§ **Required action**
Start with the line that holds "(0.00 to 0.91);". Please copy it and each remaining line below exactly, leaving pictures out.

■ ■ ■ ■ ■

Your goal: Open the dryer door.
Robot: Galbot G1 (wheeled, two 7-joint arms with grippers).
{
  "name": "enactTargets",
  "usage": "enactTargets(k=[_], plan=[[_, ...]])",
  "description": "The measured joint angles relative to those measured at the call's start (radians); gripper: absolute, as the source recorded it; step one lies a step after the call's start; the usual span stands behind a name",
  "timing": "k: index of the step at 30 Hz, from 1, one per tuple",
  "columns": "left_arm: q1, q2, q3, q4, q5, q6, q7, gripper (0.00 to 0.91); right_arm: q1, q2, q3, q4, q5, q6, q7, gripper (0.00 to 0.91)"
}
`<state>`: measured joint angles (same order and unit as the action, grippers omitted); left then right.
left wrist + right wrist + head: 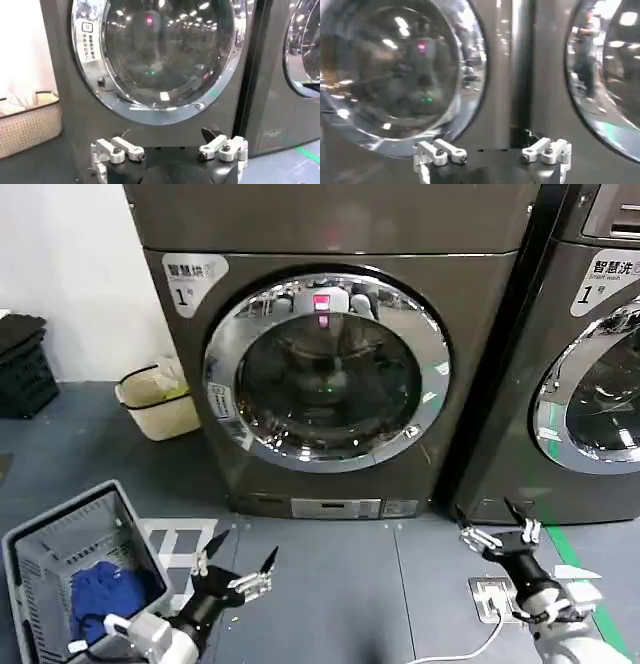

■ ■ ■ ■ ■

§ **Answer to this problem**
  "columns": "left_arm: q1, q2, q3, q4, q5, q6, q7, gripper (0.00 to 0.91); right_arm: q1, q2, q3, q4, q5, q6, q7, gripper (0.00 to 0.91)"
}
`<state>`: measured joint angles (same order and unit as the action, grippers omitted); left then right.
left wrist + right wrist + head: 

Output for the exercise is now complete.